Vielen Fahrzeugbesitzern stellt sich dann die Frage: Darf man Autos einfach vor der eigenen Haustür oder in der Garageneinfahrt waschen? „Auch in Maintal sorgt das Thema Autowäsche auf Privatgrund immer wieder für Diskussionen“, ist die Erfahrung von Yvonne Dannhausen, Mitarbeiterin im Fachdienst Umwelt der Stadt Maintal. Und das zu Recht, denn: „Gemäß der Maintaler Entwässerungssatzung dürfen auf Grundstücken ohne Benzinabscheider keine Abwässer aus der Reinigung von Kraftfahrzeugen in den Kanal eingeleitet werden“, so die Diplom-Umweltingenieurin.
Grund für das Verbot ist der Umweltschutz. Durch die Verwendung von Reinigungsmittel für die Autowäsche werden mineralische Kohlenwasserstoffe im Wasser gelöst. Diese können in der Kläranlage nicht mehr unschädlich gemacht werden und belasten somit die Umwelt. Besonders in Neubaugebieten muss deshalb darauf geachtet werden, dass auf keinen Fall Waschwasser in die Regenwasserkanalisation eingeleitet wird, erklärt Yvonne Dannhausen weiter. Regenwasserkanäle sind in Maintal in den meisten Fällen direkt an ein Gewässer angeschlossen. Gelangt Abwasser aus der Autoreinigung in einen Bachlauf oder See kann das katastrophale Folgen für die dortige Tier- und Pflanzenwelt haben.
In Maintal gibt es bei der Autowäsche nur eine erlaubte Ausnahme: Fahrzeugteile, die nicht mit Benzin- oder Ölrückständen verunreinigt sind – zum Beispiel Autoscheiben - dürfen mit reinem Wasser gereinigt werden. Dies gilt jedoch nicht für die Wäsche von Felgen, Radkästen, Unterboden und Motorraum, denn dort wiederum können sich umweltschädliche Treib- oder Schmierstoffreste lösen und ins Abwasser gelangen. Und das hat unter Umständen schwere Folgen: Schon ein Tropfen Öl kann bis zu 8.000 Liter Grundwasser verseuchen.
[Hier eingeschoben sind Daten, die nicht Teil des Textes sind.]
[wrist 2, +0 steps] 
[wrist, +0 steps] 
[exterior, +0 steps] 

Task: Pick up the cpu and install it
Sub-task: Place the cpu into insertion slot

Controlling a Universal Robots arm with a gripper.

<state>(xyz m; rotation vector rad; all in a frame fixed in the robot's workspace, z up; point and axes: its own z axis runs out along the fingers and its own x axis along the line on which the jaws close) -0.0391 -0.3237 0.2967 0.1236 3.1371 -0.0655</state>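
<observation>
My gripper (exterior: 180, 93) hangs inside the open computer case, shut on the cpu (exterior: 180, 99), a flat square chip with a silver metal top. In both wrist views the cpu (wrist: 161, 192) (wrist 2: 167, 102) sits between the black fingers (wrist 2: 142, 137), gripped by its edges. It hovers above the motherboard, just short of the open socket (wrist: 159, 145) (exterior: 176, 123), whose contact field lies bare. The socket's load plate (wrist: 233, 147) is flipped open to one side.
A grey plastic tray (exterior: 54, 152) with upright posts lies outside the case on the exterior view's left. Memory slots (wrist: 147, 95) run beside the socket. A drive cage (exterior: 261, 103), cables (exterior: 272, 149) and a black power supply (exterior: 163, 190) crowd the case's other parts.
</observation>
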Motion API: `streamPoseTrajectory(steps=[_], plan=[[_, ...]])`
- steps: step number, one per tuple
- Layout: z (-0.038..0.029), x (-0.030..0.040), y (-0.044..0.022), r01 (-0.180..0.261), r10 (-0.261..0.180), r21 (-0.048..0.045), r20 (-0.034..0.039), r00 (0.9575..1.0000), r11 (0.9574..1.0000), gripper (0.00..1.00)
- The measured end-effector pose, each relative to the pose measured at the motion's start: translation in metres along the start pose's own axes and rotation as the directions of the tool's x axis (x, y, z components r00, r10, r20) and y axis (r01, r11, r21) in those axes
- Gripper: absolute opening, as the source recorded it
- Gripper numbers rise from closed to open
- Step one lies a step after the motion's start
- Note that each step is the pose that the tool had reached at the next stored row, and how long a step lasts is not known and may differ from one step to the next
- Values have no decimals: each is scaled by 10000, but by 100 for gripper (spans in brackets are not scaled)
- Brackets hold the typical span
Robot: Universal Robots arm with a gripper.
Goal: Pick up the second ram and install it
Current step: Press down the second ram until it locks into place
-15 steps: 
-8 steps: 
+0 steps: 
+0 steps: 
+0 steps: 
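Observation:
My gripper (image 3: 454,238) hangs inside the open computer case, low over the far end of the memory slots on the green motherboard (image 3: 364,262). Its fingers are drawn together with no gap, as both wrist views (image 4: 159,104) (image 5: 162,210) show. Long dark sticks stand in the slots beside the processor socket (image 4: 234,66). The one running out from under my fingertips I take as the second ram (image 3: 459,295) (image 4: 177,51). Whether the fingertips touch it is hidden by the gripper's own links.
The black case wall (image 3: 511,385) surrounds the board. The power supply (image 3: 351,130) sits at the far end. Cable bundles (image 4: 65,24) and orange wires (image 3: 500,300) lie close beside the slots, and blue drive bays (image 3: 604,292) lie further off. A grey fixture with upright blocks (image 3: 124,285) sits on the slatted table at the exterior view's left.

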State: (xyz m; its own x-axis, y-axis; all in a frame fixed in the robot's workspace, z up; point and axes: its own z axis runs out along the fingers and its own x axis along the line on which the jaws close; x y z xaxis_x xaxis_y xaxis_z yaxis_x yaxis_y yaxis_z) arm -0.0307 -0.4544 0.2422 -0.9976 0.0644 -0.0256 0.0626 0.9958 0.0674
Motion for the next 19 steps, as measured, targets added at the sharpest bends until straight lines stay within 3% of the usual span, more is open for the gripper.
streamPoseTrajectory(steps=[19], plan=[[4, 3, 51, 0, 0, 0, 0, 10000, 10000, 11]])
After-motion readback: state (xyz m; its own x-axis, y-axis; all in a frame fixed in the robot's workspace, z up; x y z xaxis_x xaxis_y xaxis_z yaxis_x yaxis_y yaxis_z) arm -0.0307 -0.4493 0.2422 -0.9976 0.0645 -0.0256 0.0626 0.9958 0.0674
„Allen Fahrzeugbesitzern empfehlen wir, zur Reinigung ihrer Kraftfahrzeuge am besten gewerbliche Autowaschanlagen aufzusuchen“, so Yvonne Dannhausen. Hier werden Problemstoffe durch entsprechende Abwasserreinigungstechnik abgeschieden, und es gelten strenge Auflagen für die verwendeten Reiniger und Pflegeprodukte. Ein weiterer Vorteil ist, dass das Wasser von Autowaschanlagen recycelt und somit mehrmals verwendet wird – ein zusätzlicher Pluspunkt für Umwelt und Trinkwasserreserven. Eine Alternative zu automatischen Waschstraßen sind öffentliche Selbstwaschanlagen, die Fahrzeugbesitzer gegen ein geringes Entgelt benutzen dürfen. Hier ist das Waschen erlaubt, da an den Waschplätzen ebenfalls eine optimale Ableitung des Abwassers sichergestellt ist.
Eine spezielle bundesgesetzliche Regelung für das Autowaschen „vor der Haustür” gibt es in Deutschland übrigens nicht. Die meisten Kommunen haben jedoch ähnliche Auffassungen wie die Stadt Maintal, die das Abspritzen und Waschen von Fahrzeugen auf öffentlichen Straßen untersagt. Gesetzliche Grundlage ist in Maintal die städtische Entwässerungssatzung, Verstöße können als Ordnungswidrigkeit geahndet werden.